▶ Task prompt
Leave the pictures out while you restate every entry below word for word.

────

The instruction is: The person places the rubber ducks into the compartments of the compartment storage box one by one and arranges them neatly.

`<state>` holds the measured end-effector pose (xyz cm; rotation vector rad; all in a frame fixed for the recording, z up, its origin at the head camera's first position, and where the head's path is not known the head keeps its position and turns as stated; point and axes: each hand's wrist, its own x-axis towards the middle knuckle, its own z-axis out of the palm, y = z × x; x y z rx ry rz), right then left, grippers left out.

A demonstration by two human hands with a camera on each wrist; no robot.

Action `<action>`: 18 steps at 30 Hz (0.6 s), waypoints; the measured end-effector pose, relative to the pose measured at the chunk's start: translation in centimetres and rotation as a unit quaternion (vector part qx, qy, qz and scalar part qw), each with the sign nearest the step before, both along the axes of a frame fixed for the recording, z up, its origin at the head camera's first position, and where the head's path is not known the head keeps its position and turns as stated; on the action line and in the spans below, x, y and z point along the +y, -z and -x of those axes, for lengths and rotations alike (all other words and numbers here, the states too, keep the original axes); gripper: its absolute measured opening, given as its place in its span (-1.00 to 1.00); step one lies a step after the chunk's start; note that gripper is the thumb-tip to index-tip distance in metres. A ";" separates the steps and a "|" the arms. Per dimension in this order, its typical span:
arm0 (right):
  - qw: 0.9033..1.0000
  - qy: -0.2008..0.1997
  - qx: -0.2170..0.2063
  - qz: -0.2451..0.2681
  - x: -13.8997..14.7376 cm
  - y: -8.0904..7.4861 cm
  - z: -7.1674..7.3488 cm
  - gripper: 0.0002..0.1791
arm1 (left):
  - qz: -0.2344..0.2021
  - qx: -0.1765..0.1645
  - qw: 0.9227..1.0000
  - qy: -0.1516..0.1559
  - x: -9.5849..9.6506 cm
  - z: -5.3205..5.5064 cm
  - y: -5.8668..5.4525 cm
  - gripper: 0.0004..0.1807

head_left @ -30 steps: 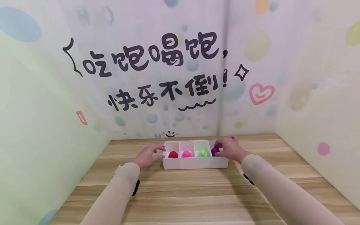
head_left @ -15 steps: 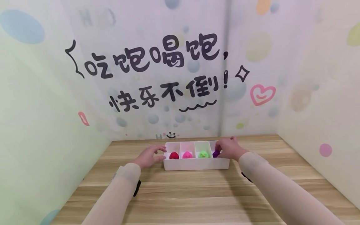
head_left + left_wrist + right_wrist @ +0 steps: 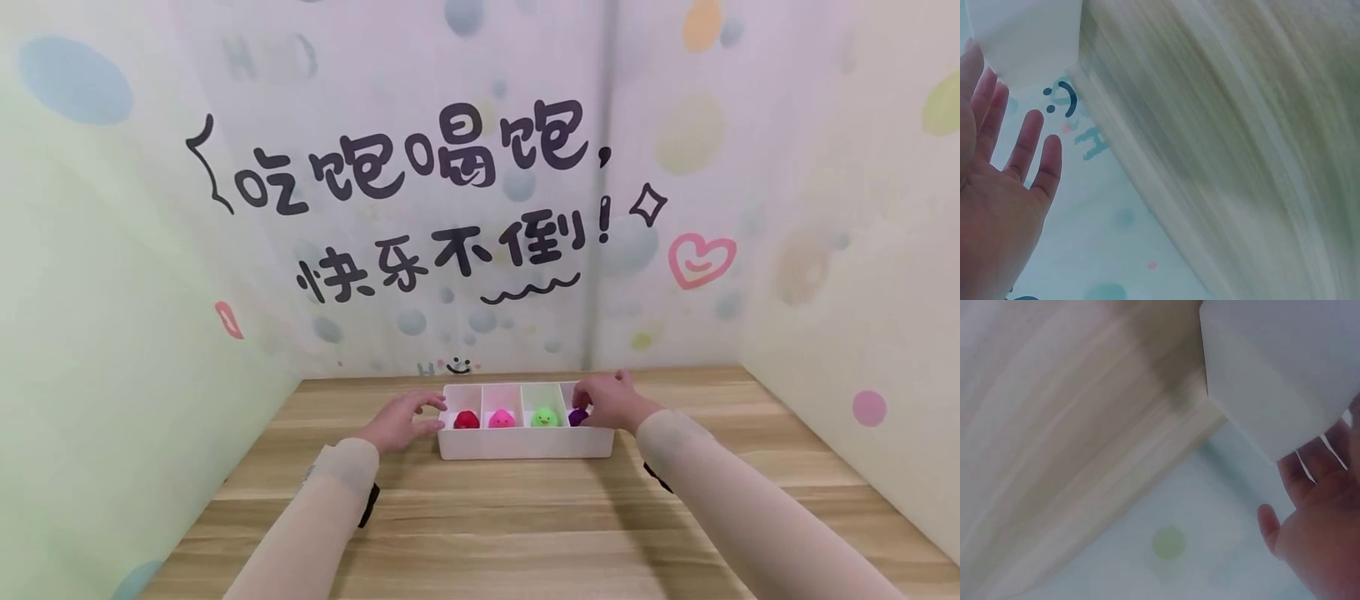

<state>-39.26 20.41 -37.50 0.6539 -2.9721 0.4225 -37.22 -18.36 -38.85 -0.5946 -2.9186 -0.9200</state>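
A white divided box (image 3: 525, 444) stands on the wooden table, seen in the head view. In its compartments lie a red toy (image 3: 467, 420), a pink toy (image 3: 501, 419) with a small face, a green toy (image 3: 544, 417) with a duck-like face, and a purple toy (image 3: 577, 417) at the right end. My right hand (image 3: 611, 400) reaches over the right end and pinches the purple toy, which it partly hides. My left hand (image 3: 401, 421) is at the box's left end, fingers extended and loosely parted, fingertips at the wall. In the left wrist view, the left palm (image 3: 1000, 219) faces the camera.
The wooden table (image 3: 487, 533) runs up to a printed back wall (image 3: 450, 75) with dark lettering. Plain side walls (image 3: 112, 333) with coloured dots close in left and right. Both forearms in pale sleeves (image 3: 757, 500) cross the front of the table.
The purple toy, with my right hand, has come down a little lower into the right compartment. My left hand stays at the box's left end. The whole head view has shifted slightly.
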 end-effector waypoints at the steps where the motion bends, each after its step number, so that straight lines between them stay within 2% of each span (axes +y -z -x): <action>1: 1.000 0.001 0.006 0.013 0.1 0.3 0.0 -0.80 | -0.001 -0.001 1.000 0.001 0.1 0.0 0.0 -0.64; 5: 0.997 0.017 0.053 0.056 0.0 1.0 -0.5 -0.83 | -0.001 -0.002 1.000 0.000 0.1 0.1 0.3 -0.64; 7: 0.993 0.042 0.080 0.072 -0.4 1.0 -0.7 -0.85 | 0.003 -0.005 1.000 -0.002 0.0 0.3 0.3 -0.64; 10: 0.987 0.084 0.110 0.085 -1.4 0.7 -1.3 -0.79 | 0.029 0.009 1.000 0.003 -0.2 0.5 0.0 -0.64; 14: 0.986 0.102 0.108 0.075 -3.4 0.5 -2.1 -0.58 | 0.063 0.026 0.998 0.011 -0.5 0.3 -0.8 -0.62; 16: 0.988 0.098 0.105 0.064 -4.4 0.5 -2.7 -0.47 | 0.065 0.051 0.997 0.009 -0.5 0.3 -1.0 -0.58; 18: 0.988 0.098 0.101 0.058 -5.3 0.5 -3.2 -0.41 | 0.078 0.089 0.993 -0.012 0.0 0.3 -1.0 -0.51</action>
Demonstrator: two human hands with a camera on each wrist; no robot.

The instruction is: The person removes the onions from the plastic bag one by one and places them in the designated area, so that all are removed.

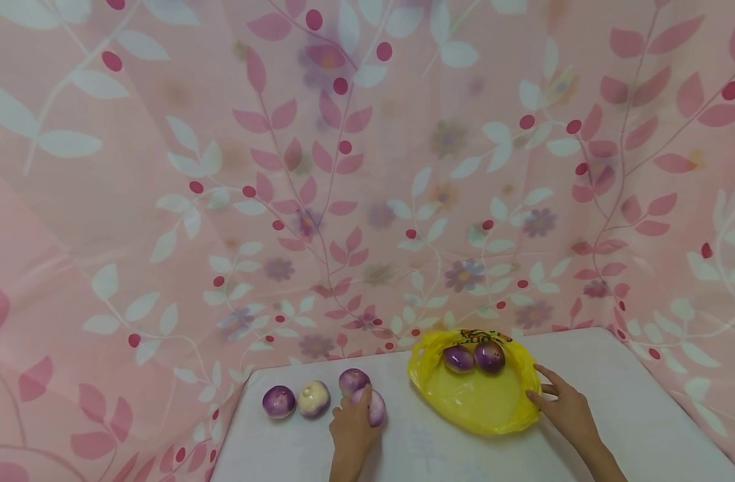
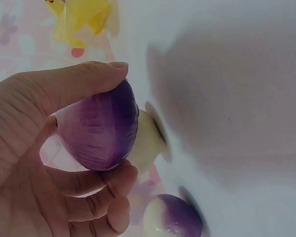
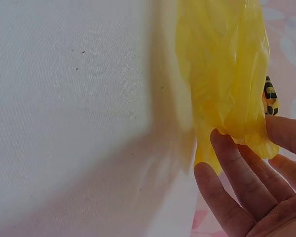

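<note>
My left hand [image 1: 354, 428] grips a purple onion [image 2: 98, 128] between thumb and fingers, low over the white table. Directly behind it another purple onion [image 1: 353, 380] overlaps it in the head view. Farther left sit a dark purple onion [image 1: 279, 402] and a mostly white one [image 1: 314, 399]. On the right, a yellow plastic bag [image 1: 476, 408] lies with its mouth spread wide, two purple onions [image 1: 490, 357] inside at the back. My right hand [image 1: 566, 408] holds the bag's right rim with thumb and fingertips [image 3: 222, 140].
The white-covered table [image 1: 632, 395] ends at a pink curtain [image 1: 367, 201] with leaves and flowers behind it. Dark print shows on the bag's far edge.
</note>
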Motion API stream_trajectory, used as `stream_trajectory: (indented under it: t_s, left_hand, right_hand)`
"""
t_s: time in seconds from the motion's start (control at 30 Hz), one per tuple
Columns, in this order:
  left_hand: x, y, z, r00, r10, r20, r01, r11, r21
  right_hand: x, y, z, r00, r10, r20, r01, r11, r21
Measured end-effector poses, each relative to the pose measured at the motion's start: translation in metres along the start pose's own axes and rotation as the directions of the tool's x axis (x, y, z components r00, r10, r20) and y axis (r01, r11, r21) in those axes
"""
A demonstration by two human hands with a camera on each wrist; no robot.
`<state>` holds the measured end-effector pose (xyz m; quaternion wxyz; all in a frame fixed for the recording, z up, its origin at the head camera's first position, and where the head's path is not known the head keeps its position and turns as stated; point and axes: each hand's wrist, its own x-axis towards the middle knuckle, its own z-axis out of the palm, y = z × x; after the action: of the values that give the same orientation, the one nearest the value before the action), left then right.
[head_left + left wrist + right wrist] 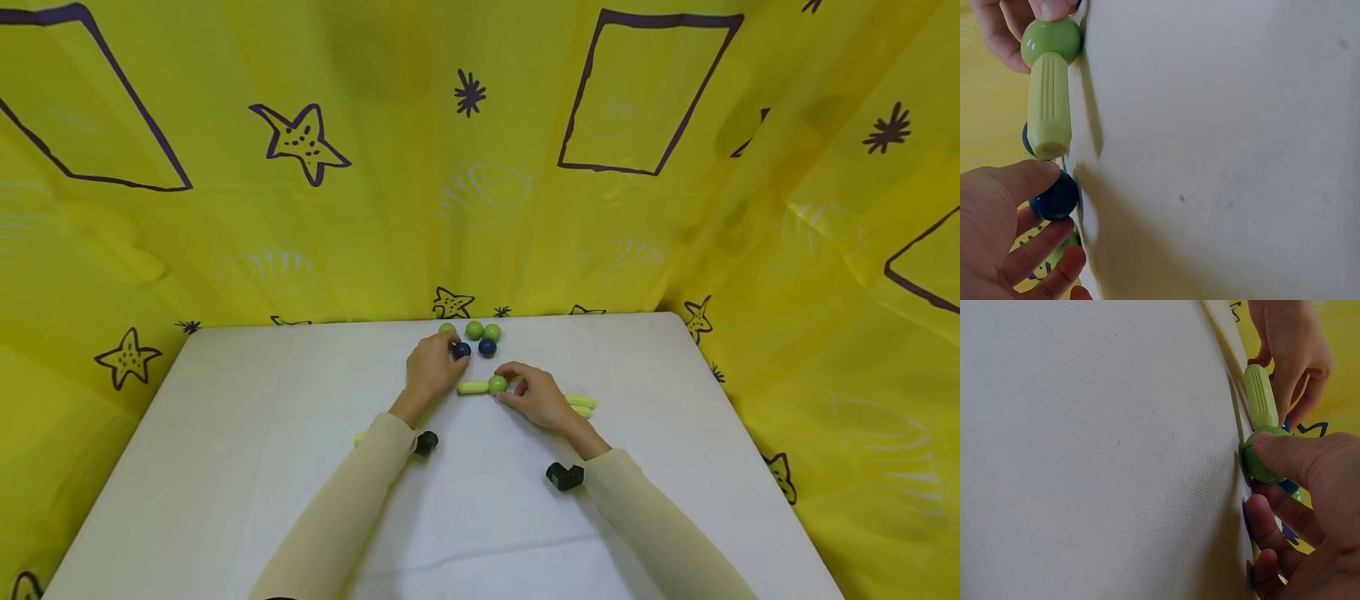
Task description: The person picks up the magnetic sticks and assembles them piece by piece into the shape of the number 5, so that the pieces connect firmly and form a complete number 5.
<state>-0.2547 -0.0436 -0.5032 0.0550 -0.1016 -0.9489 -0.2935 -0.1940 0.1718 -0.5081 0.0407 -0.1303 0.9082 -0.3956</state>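
Note:
My left hand (431, 368) pinches a dark blue ball (1057, 197) between thumb and fingers, over the far part of the table. To its right, my right hand (542, 402) holds a green ball (497, 384) by its sides. A pale green ribbed rod (472, 387) sticks out of that ball toward the left, its near end facing the left wrist camera. The rod's free end (1050, 149) comes close to the left thumb and the blue ball in the left wrist view.
Behind the hands lie green balls (474, 331) and another blue ball (487, 347). More pale green rods (581, 402) lie beyond the right hand; another rod (359, 438) shows past the left sleeve. Small black pieces (565, 477) sit by both wrists. Yellow patterned cloth (375, 217) surrounds the white table (480, 508).

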Motion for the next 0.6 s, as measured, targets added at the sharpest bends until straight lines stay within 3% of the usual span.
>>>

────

▶ Worked solution
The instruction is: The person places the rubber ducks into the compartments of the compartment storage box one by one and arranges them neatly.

`<state>` holds the measured end-effector pose (xyz cm; rotation vector rad; all in a frame fixed for the recording, z up, its origin at the head camera's first position, and where the head's path is not known the head keeps its position and turns as stated; point and axes: each hand's wrist, its own x-axis towards the middle knuckle, its own z-axis out of the palm, y = z × x; x y z rx ry rz), right then left, grippers left out.

A demonstration by two human hands with a camera on each wrist; no robot.

Action `<action>`: 18 steps at 30 Hz (0.6 s), waypoints; the measured end-effector pose, relative to the pose measured at the chunk's start: translation in centimetres and rotation as a unit quaternion (vector part qx, qy, qz and scalar part qw), each with the sign nearest the step before, both along the axes of a frame fixed for the recording, z up, its origin at the head camera's first position, and where the head's path is not known the head keeps its position and turns as stated; on the action line and in the spans below, x, y and z point along the +y, -z and -x of those axes, for lengths and rotations alike (all other words and numbers here, the states too, keep the original axes); gripper: its absolute measured opening, given as its place in its span (-1.00 to 1.00); step one lies a step after the chunk's start; note that gripper is the thumb-tip to index-tip distance in metres. A ";" separates the steps and a "|" the arms. Per dimension in this order, its typical span:
arm0 (right):
  - qw: 0.9033..1.0000
  - qy: -0.2008..0.1997
  - qx: -0.2170..0.2063
  - qz: -0.2451..0.2681
  - x: -13.8997..14.7376 cm
  - y: -8.0904..7.4861 cm
  - z: -7.1674..7.3488 cm
  - gripper: 0.0002..0.1791
arm1 (left):
  - qz: -0.2344..0.2021
  - qx: -0.1765..0.1645
  - qw: 0.9227..1.0000
  - qy: -0.1516..0.1559
  - x: -9.5849..9.6506 cm
  - z: -5.3205..5.5064 cm
  - y: -5.8668..5.4525 cm
  - gripper: 0.0004..0.1807

head_left @ -30 steps: 
head_left @ -15 steps: 
head_left + left_wrist + right_wrist @ +0 steps: 

<state>-39.26 20.41 -37.50 0.6539 -2.9721 0.4225 -37.22 -18.36 -38.85 -0.5946 -2.9186 -0.9200</state>
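A white divided box (image 3: 525, 444) stands on the wooden table, seen in the head view. In its compartments lie a red toy (image 3: 467, 420), a pink toy (image 3: 501, 419) with a small face, a green toy (image 3: 544, 417) with a duck-like face, and a purple toy (image 3: 577, 417) at the right end. My right hand (image 3: 611, 400) reaches over the right end and pinches the purple toy, which it partly hides. My left hand (image 3: 401, 421) is at the box's left end, fingers extended and loosely parted, fingertips at the wall. In the left wrist view, the left palm (image 3: 1000, 219) faces the camera.
The wooden table (image 3: 487, 533) runs up to a printed back wall (image 3: 450, 75) with dark lettering. Plain side walls (image 3: 112, 333) with coloured dots close in left and right. Both forearms in pale sleeves (image 3: 757, 500) cross the front of the table.
The purple toy, with my right hand, has come down a little lower into the right compartment. My left hand stays at the box's left end. The whole head view has shifted slightly.
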 end-effector waypoints at the steps where the motion bends, each after its step number, so that straight lines between them stay within 2% of each span (axes +y -z -x): <action>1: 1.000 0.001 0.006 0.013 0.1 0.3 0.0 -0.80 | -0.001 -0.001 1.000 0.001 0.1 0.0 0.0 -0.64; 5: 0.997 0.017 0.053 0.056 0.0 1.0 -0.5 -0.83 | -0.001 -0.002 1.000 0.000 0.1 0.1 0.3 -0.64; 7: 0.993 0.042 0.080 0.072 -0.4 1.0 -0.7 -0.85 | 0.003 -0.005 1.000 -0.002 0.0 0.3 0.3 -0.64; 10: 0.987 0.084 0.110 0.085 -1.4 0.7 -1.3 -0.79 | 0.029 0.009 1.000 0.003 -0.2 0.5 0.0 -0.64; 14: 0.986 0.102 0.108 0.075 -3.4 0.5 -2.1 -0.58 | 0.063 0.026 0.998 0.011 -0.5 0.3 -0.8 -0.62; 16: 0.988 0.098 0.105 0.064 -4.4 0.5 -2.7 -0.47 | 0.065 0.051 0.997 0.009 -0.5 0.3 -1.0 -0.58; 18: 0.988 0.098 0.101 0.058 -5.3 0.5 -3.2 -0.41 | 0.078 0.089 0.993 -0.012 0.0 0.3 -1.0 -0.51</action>
Demonstrator: two human hands with a camera on each wrist; no robot.

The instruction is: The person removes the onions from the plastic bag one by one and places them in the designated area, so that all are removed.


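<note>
My left hand [image 1: 354, 428] grips a purple onion [image 2: 98, 128] between thumb and fingers, low over the white table. Directly behind it another purple onion [image 1: 353, 380] overlaps it in the head view. Farther left sit a dark purple onion [image 1: 279, 402] and a mostly white one [image 1: 314, 399]. On the right, a yellow plastic bag [image 1: 476, 408] lies with its mouth spread wide, two purple onions [image 1: 490, 357] inside at the back. My right hand [image 1: 566, 408] holds the bag's right rim with thumb and fingertips [image 3: 222, 140].
The white-covered table [image 1: 632, 395] ends at a pink curtain [image 1: 367, 201] with leaves and flowers behind it. Dark print shows on the bag's far edge.
</note>
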Motion API stream_trajectory, used as `stream_trajectory: (indented under it: t_s, left_hand, right_hand)`
"""
t_s: time in seconds from the motion's start (control at 30 Hz), one per tuple
Columns, in this order:
  left_hand: x, y, z, r00, r10, r20, r01, r11, r21
  right_hand: x, y, z, r00, r10, r20, r01, r11, r21
Measured end-effector poses, each relative to the pose measured at the motion's start: translation in metres along the start pose's own axes and rotation as the directions of the tool's x axis (x, y, z components r00, r10, r20) and y axis (r01, r11, r21) in those axes
"""
A demonstration by two human hands with a camera on each wrist; no robot.
`<state>` holds the measured end-effector pose (xyz m; quaternion wxyz; all in a frame fixed for the recording, z up, its origin at the head camera's first position, and where the head's path is not known the head keeps its position and turns as stated; point and axes: each hand's wrist, its own x-axis towards the middle knuckle, its own z-axis out of the palm, y = z × x; after the action: of the values that give the same orientation, the one nearest the value before the action), left then right.
[head_left + left wrist + right wrist] 
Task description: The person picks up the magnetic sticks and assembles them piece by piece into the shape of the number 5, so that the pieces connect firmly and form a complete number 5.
<state>-0.2547 -0.0436 -0.5032 0.0550 -0.1016 -0.9489 -0.2935 -0.1940 0.1718 -0.5081 0.0407 -0.1303 0.9082 -0.3956</state>
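Note:
My left hand (431, 368) pinches a dark blue ball (1057, 197) between thumb and fingers, over the far part of the table. To its right, my right hand (542, 402) holds a green ball (497, 384) by its sides. A pale green ribbed rod (472, 387) sticks out of that ball toward the left, its near end facing the left wrist camera. The rod's free end (1050, 149) comes close to the left thumb and the blue ball in the left wrist view.
Behind the hands lie green balls (474, 331) and another blue ball (487, 347). More pale green rods (581, 402) lie beyond the right hand; another rod (359, 438) shows past the left sleeve. Small black pieces (565, 477) sit by both wrists. Yellow patterned cloth (375, 217) surrounds the white table (480, 508).
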
Motion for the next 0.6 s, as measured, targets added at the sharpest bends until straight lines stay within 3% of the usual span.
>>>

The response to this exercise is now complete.